Go peat-free and leave the carbon in the bog
Most bagged compost still contains peat stripped from ancient wetlands that lock away vast stores of carbon. Choosing the 'peat-free' bag is a one-second swap that protects them.
Peat forms over thousands of years as bog plants die back faster than they can rot in waterlogged, airless ground. The result is one of the planet’s most concentrated carbon stores — peatlands hold more carbon than all the world’s forests put together, despite covering a tiny fraction of the land. Strip-mine a bog for a few seasons of bagged compost and you release carbon that took millennia to lock away, while destroying a rare habitat for wading birds, rare mosses and dragonflies in the bargain.
The frustrating part is that peat isn’t even a great growing medium — it’s used because it’s cheap, light and consistent, not because plants need it. Modern peat-free mixes built from wood fibre, composted bark, coir and green compost grow plants just as well once you adjust your watering a touch.
The one honest nuance is that peat-free behaves differently: it drains faster, dries on the surface while staying damp below, and runs out of feed a little sooner. None of that is hard to manage once you know — water little and often, feed after a month or so. Given the swap costs nothing extra and takes one glance at the bag, it’s about the highest-impact green choice a gardener can make.
How to do it
- Before you buy, flip the bag and look for the words 'peat-free' (torffrei) printed clearly — not vague claims like 'eco' or 'organic', which can still contain peat.
- Treat 'reduced peat' as a red flag: it still contains plenty. Hold out for fully peat-free.
- Match the mix to the job — a peat-free seed compost for sowing, a multipurpose or loam-based one for potting on; the texture differs from peat, so it's worth picking the right type.

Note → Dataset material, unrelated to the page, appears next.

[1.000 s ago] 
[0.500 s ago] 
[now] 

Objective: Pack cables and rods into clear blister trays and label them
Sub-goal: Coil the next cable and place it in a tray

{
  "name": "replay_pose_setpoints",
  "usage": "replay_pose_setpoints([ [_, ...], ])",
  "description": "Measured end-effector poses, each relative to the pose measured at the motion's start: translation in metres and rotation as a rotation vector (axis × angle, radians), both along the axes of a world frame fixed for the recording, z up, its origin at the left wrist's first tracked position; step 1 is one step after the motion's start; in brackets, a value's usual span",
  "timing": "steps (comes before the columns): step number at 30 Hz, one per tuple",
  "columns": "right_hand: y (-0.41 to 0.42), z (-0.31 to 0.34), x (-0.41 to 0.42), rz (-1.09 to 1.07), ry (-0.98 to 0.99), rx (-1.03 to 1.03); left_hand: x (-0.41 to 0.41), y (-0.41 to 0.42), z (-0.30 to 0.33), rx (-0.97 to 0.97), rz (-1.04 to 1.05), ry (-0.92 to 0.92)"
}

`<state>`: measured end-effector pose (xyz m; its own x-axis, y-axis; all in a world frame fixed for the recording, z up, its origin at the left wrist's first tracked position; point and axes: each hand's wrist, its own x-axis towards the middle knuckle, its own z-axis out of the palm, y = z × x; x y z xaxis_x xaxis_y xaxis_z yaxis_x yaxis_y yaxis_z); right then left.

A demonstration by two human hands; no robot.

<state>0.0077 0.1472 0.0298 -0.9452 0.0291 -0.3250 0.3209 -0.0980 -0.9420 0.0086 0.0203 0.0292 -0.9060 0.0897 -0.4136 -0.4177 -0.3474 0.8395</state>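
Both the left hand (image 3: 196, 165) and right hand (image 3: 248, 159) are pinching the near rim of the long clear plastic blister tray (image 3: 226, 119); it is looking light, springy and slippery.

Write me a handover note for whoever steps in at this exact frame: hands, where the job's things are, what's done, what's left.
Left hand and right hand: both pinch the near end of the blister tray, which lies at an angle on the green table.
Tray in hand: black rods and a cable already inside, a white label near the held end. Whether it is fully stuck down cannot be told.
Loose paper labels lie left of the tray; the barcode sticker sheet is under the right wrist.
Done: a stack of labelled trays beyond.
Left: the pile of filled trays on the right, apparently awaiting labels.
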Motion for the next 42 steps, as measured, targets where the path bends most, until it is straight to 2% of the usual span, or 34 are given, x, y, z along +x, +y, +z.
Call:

- Water peat-free compost a little more often but less heavily — it drains faster and shows dry on top while still moist below, so check with a finger before reaching for the hose.
- Top up nutrients after about six weeks with your own compost or an organic feed, as peat-free mixes can run out of food sooner.

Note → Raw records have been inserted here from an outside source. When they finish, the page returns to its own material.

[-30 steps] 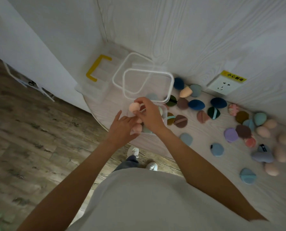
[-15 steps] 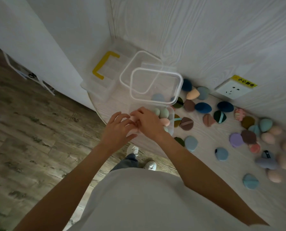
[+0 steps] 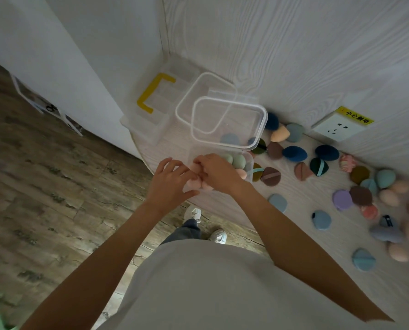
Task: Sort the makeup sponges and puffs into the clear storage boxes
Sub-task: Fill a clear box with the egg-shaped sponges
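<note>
Head view, both hands (image 3: 194, 175) pressing pink sponges (image 3: 195, 181) into near clear box (image 3: 247, 163), green sponges (image 3: 236, 160) inside

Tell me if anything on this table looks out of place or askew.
The clear lid sits crooked, propped over the boxes rather than closed on one. Many puffs and sponges lie scattered loose on the table, unsorted.

A room in a home is suggested. A wood-look floor (image 3: 43, 186), white walls (image 3: 79, 44) and a wall socket (image 3: 339, 127) are seen.
</note>
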A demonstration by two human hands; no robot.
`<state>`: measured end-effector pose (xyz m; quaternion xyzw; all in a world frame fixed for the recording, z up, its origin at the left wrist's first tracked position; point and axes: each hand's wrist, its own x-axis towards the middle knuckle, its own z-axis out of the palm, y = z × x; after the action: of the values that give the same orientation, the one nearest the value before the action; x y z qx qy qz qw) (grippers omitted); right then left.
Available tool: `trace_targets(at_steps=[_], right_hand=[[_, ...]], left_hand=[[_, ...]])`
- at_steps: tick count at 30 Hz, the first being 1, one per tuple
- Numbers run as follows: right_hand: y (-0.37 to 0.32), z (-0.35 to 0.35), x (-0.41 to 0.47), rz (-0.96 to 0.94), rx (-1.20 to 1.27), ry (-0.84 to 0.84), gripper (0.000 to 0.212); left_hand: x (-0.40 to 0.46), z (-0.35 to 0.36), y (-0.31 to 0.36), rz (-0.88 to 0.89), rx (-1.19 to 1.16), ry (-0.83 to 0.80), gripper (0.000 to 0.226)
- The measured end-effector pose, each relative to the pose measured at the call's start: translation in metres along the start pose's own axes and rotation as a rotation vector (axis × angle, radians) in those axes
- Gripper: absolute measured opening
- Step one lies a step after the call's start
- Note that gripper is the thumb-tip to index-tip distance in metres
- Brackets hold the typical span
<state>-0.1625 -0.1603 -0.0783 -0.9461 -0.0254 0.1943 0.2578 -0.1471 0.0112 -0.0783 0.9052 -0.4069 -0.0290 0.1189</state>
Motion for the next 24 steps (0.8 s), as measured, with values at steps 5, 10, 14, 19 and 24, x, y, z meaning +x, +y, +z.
trace_targets(at_steps=[5,10,14,19,24], right_hand=[[0.005,-0.008,-0.015,-0.006,0.129,0.125,0.033],[0.002,-0.022,-0.029,0.035,0.187,0.314,0.027],[0.003,-0.034,-0.063,0.064,0.154,0.491,0.034],[0.036,-0.028,-0.145,0.358,0.059,0.815,0.025],[0.088,-0.006,-0.250,0.862,0.372,1.107,0.016]], left_hand=[[0.006,-0.012,0.000,0.003,-0.085,-0.037,0.037],[0.023,-0.029,-0.002,0.047,-0.130,-0.019,0.039],[0.044,-0.044,0.020,0.143,-0.223,0.135,0.026],[0.079,-0.042,0.083,0.445,-0.388,0.210,0.019],[0.116,-0.007,0.166,0.607,-0.364,-0.250,0.030]])
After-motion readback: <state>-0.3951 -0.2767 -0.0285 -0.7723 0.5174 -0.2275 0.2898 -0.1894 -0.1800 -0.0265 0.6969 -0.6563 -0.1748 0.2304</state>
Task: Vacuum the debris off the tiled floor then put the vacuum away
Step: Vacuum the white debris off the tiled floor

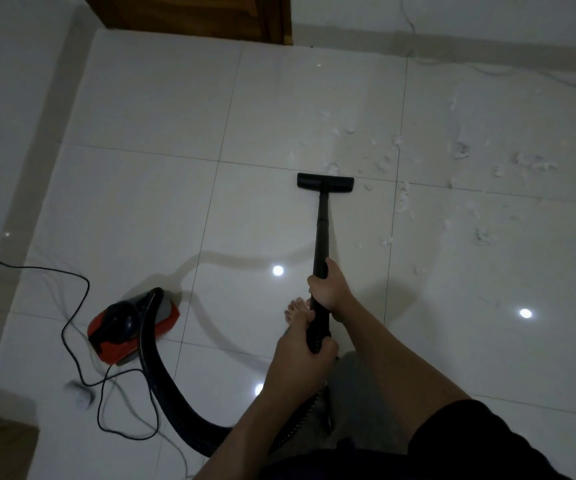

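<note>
I'm over a glossy white tiled floor [134,109] edged by a pale wall and a wooden door [189,12], and the black wand [322,230] runs straight away from me, its flat floor head [325,182] set crosswise on the tiles at the near edge of the white fluff [459,161] scattered to the right. My right hand [328,289] is wrapped around the wand midway and my left hand [305,362] is closed on its ribbed lower end. From there the hose [148,344] loops left to the red and black vacuum [130,323], its cord [72,306] trailing beside it.
</note>
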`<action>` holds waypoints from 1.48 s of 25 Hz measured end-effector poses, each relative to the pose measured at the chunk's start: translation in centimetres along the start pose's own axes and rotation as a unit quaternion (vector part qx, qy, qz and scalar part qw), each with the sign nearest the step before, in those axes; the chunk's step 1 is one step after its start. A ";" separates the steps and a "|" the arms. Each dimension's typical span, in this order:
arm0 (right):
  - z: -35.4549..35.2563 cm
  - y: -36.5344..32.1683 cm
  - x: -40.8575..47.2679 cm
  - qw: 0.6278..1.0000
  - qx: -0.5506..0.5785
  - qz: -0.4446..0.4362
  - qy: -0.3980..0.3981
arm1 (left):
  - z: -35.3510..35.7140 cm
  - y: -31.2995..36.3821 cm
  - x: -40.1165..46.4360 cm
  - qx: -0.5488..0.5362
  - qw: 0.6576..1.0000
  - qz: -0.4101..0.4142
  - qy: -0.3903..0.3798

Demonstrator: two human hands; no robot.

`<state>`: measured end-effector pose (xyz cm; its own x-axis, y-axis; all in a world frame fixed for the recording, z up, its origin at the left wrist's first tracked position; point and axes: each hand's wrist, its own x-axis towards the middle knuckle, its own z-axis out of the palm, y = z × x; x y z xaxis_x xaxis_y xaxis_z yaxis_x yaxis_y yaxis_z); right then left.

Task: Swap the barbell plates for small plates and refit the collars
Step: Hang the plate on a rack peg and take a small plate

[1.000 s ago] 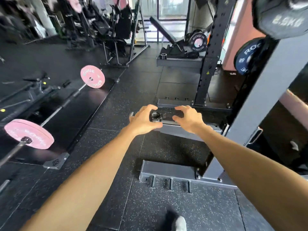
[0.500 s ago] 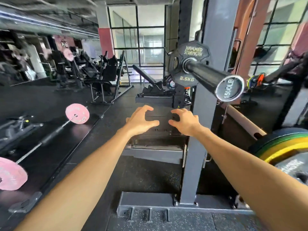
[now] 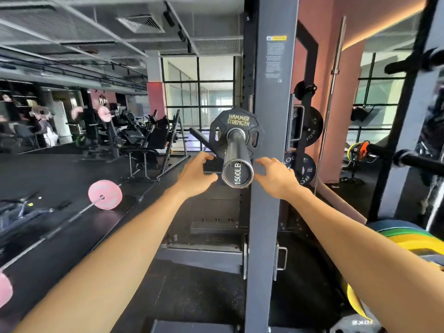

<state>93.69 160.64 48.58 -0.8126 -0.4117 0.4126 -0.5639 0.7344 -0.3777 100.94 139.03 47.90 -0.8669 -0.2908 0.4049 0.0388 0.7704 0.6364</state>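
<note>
The barbell sleeve (image 3: pixel 236 159) points straight at me, bare from its end cap back to the small black plate (image 3: pixel 236 123), so that length is free. My left hand (image 3: pixel 195 173) has open air on its side. My right hand (image 3: pixel 276 177) is cramped: the grey rack upright (image 3: pixel 269 212) stands just beside the sleeve, close behind my fingers (image 3: pixel 263 162). The stacked plates (image 3: pixel 408 239) lie low to my right.

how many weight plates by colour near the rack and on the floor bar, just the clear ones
Black Hammer Strength plate on the racked bar: 1
Pink plates on the floor bar: 2
Dark plates stored behind the upright: 2
Total: 5
</note>
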 end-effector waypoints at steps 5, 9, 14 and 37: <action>-0.9 0.7 6.2 0.999 0.012 0.017 0.035 | -0.4 -0.8 6.9 0.019 0.999 0.022 0.044; -0.9 1.5 11.4 0.997 0.028 0.054 0.055 | -0.2 -0.1 12.1 0.025 0.998 0.003 0.055; 0.1 2.1 17.0 0.992 0.086 0.080 0.043 | 1.5 0.6 17.9 0.037 0.999 0.013 0.038; -3.5 -1.5 7.1 0.989 0.052 0.100 0.100 | -0.9 5.6 5.3 0.168 0.959 -0.035 0.224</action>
<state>89.29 158.56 54.96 -0.8695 -0.1412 0.4733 -0.4155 0.7270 -0.5466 96.99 141.36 54.20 -0.5575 -0.5049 0.6590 -0.2399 0.8579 0.4544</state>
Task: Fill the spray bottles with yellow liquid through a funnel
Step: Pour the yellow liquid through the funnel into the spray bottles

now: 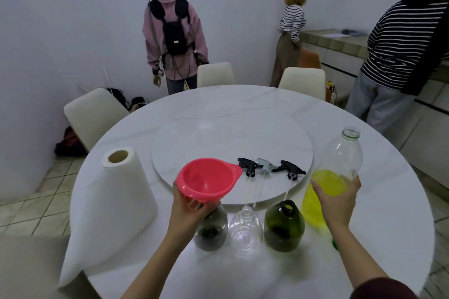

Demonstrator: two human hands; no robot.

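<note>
Three open spray bottles stand in a row at the table's near edge: a smoky grey one (211,232), a clear one (245,233) and a dark green one (283,227). My left hand (192,211) holds a pink funnel (207,178) by its lower part, right above the grey bottle's neck. My right hand (336,201) grips a large clear bottle of yellow liquid (334,172), uncapped and tilted to the right. Three spray heads lie on the turntable: black (249,165), grey (264,165) and black (290,170).
A tall paper towel roll (114,201) stands at the left of the round marble table (376,238). A marble turntable (230,133) fills its middle. White chairs (93,114) ring the far side. Three people stand beyond, one (398,56) close at the right.
</note>
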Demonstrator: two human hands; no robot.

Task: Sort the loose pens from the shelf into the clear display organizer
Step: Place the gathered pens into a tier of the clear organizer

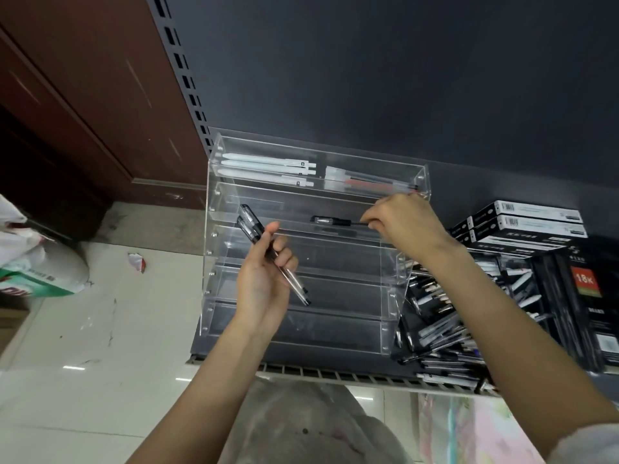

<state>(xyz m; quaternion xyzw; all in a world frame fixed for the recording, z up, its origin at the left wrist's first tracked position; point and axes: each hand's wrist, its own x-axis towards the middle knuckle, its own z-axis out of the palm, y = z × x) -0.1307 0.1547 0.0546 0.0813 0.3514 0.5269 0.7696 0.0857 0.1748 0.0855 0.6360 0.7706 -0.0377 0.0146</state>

- Better still, make your own from a home compost bin and skip the bag altogether.
Pro tips & pitfalls
- Don't be put off if your first peat-free bag behaved differently — brands vary hugely. Wood-fibre, coir and bark-based mixes each handle water differently, so try another before giving up.
- Check the bags of plants you buy too: most nursery plants are grown in peat. Buying from a peat-free grower, or raising plants from seed yourself, closes the loophole.
What it's good for
Good for the planet
- Cuts CO₂ Peatlands hold more carbon than all the world's forests combined; digging them for one bag of compost releases CO₂ that took millennia to bank.
- Protects nature Lowland bogs are rare habitats for specialist birds, dragonflies and plants — leaving the peat in place keeps those homes intact.